Building in the Villages and in the Provinces
In 2001 and 2002, pro-government donors to Afghanistan’s future were overwhelmed with the reconstruction and development demands. They determined to move quickly to outflank the incipient Taliban threat through building sustained, broad-sector economic growth. Beginning with handfuls of developmental specialists with a formidable military bodyguard, the provincial reconstruction team (PRT) became the engine of local economic growth and village stability.
PRTs were natural instruments for maintaining a light military “footprint" to guard against the Taliban while protecting developmental experts. The first phases of the conflict removed the Taliban and al Qaeda from power; the next phase focused on stabilizing the Karzai Regime and developing the country. By early 2002, the U.S. Army deployed the PRT’s precursor, the Coalition Humanitarian Liaison Cells, as small outposts to assess reconstruction and developmental needs. They were soon nicknamed “Chiclets,” a creative, if not precise, acronym, and comprised 10-15 soldiers, generally with civil affairs backgrounds. Soldiers worked with NGOs in the field.
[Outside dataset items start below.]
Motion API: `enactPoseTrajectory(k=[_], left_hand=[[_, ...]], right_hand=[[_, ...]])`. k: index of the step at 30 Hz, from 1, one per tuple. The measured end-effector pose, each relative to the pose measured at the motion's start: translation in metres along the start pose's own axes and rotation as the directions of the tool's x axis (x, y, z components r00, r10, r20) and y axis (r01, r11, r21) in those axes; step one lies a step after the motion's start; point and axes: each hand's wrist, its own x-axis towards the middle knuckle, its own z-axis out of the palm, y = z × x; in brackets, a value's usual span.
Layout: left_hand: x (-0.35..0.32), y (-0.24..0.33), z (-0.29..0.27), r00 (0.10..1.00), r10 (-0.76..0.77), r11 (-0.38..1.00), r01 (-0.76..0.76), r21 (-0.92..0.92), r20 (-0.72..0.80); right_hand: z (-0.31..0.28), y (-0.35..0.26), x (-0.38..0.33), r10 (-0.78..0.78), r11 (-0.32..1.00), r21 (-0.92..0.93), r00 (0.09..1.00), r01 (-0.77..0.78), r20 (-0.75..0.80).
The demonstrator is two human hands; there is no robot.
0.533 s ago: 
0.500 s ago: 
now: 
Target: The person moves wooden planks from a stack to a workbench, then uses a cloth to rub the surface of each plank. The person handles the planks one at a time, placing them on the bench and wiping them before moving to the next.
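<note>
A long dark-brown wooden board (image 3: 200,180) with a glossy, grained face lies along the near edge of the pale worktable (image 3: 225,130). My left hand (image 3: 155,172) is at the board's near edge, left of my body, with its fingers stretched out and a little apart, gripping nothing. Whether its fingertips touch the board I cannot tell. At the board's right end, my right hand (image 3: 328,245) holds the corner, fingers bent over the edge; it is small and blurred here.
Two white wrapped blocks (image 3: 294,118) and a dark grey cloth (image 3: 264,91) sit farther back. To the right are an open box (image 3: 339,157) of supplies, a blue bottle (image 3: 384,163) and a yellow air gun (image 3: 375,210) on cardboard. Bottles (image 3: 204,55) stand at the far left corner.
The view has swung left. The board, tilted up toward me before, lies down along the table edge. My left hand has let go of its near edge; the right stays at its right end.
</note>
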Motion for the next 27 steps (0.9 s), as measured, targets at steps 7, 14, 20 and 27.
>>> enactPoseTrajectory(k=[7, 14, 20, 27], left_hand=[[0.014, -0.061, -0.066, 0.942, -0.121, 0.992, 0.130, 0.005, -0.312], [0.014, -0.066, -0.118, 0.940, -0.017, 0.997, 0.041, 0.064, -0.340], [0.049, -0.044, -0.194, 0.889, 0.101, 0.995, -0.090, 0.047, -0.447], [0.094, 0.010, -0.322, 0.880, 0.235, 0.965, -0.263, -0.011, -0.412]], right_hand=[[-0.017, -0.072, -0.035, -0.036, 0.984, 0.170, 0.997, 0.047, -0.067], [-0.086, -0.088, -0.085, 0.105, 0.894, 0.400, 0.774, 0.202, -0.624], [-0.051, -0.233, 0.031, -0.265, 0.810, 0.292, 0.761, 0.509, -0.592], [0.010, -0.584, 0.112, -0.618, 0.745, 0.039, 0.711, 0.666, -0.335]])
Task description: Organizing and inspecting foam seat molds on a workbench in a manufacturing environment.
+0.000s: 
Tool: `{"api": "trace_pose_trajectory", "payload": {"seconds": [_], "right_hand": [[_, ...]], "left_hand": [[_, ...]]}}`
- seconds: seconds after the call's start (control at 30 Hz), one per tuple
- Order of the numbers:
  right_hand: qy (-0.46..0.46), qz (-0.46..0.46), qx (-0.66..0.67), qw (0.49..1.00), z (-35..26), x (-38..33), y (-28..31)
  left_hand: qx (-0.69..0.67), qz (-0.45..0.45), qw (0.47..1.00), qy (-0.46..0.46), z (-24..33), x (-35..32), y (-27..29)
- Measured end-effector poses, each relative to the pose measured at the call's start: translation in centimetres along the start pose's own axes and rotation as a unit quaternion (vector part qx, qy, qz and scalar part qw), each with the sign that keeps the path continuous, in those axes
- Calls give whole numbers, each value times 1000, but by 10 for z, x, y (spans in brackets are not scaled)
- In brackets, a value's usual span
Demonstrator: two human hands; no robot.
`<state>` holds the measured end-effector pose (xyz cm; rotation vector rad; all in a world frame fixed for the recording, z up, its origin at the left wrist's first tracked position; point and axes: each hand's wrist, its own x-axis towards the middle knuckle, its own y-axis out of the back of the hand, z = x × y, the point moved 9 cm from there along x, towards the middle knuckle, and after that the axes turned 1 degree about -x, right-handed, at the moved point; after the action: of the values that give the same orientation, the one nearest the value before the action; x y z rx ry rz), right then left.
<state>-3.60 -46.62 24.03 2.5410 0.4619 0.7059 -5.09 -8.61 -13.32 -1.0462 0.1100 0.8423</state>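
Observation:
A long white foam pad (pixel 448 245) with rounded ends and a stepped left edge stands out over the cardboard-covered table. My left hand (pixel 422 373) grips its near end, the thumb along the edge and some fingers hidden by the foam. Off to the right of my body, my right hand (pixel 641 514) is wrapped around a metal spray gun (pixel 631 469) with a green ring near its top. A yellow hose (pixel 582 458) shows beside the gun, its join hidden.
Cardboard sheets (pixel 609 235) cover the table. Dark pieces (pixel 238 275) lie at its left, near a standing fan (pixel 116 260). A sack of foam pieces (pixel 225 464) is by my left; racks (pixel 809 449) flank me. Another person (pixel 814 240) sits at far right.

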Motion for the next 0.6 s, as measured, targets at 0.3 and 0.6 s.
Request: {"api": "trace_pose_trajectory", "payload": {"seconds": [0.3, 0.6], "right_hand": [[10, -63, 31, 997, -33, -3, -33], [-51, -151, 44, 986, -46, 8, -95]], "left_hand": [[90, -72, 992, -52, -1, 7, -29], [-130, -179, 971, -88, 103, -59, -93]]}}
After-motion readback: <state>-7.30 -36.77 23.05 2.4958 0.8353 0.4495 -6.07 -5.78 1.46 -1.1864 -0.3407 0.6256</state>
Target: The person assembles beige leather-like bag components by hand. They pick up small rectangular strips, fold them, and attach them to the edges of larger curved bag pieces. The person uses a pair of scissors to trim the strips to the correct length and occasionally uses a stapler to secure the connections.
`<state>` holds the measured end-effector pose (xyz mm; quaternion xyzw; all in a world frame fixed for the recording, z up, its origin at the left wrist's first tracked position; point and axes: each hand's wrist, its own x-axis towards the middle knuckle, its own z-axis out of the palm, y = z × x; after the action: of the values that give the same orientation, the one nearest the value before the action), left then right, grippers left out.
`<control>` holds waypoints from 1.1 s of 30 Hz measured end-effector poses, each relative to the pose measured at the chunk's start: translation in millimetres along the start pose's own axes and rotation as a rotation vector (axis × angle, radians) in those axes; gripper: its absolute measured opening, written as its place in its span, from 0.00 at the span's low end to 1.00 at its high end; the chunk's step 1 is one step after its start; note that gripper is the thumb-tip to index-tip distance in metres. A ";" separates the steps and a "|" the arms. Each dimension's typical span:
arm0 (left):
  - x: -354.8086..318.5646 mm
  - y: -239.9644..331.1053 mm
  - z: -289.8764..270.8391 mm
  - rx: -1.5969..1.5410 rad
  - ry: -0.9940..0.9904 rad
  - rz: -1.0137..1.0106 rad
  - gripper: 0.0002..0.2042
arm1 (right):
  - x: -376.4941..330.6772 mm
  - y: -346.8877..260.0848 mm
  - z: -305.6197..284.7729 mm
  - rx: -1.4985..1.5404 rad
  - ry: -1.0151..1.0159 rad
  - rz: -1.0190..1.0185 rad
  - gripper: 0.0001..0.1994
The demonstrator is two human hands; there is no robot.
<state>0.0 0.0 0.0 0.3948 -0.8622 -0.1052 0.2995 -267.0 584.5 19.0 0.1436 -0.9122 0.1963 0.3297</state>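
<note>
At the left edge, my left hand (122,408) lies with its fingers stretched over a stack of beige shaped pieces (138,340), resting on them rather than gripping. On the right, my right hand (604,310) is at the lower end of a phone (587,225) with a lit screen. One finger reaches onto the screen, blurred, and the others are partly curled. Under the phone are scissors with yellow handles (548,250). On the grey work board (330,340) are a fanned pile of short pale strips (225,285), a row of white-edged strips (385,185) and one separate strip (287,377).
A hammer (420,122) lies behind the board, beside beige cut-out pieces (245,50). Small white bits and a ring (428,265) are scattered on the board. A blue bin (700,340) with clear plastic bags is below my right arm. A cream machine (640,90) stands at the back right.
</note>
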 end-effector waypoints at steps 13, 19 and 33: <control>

Local Afghans had been contemptuous of many civilian aid workers in the early post-Taliban period, whom they saw as mollycoddled, excessively bureaucratic, and often lackadaisical. Many also stayed cloistered in safe compounds. In contrast, many Afghans in the Bamiyan Province respected the risk-taking Chiclet-5, whose members were actively and personally engaged with Afghans and could deliver on promises to protect them from the Taliban. The title of these teams was changed again in November 2002.
The first of the newly named PRTs was deployed to Gardez in November 2002. The province was considered a permissive environment for development. The team included staff from several U.S. agencies with interests in developing Afghanistan and in securing peace there. The U.S. Agency for International Development (AID) was a major player. Its development specialists served on the front lines of Afghanistan’s development efforts. A dean at the United States Institute of Peace (USIP) underscored the need to serve in dangerous, contested territory in Afghanistan. “That (the developmental danger zone) is where the reality is. The Ronald Reagan Building (the headquarters of the AID) is Brigadoon.”
PRTs were also intended as temporary tools to provide stability and economic optimism. After the developmental and stabilization fundamentals were achieved, the PRT would be dismantled to allow traditional, indigenous development efforts. According to the plan, PRTs would coordinate the reconstruction process, identify and prioritize local projects, conduct village assessments, and coordinate with regional commanders. The Taliban grew to hate the PRTs, which signaled to Kabul that the PRTs were winning.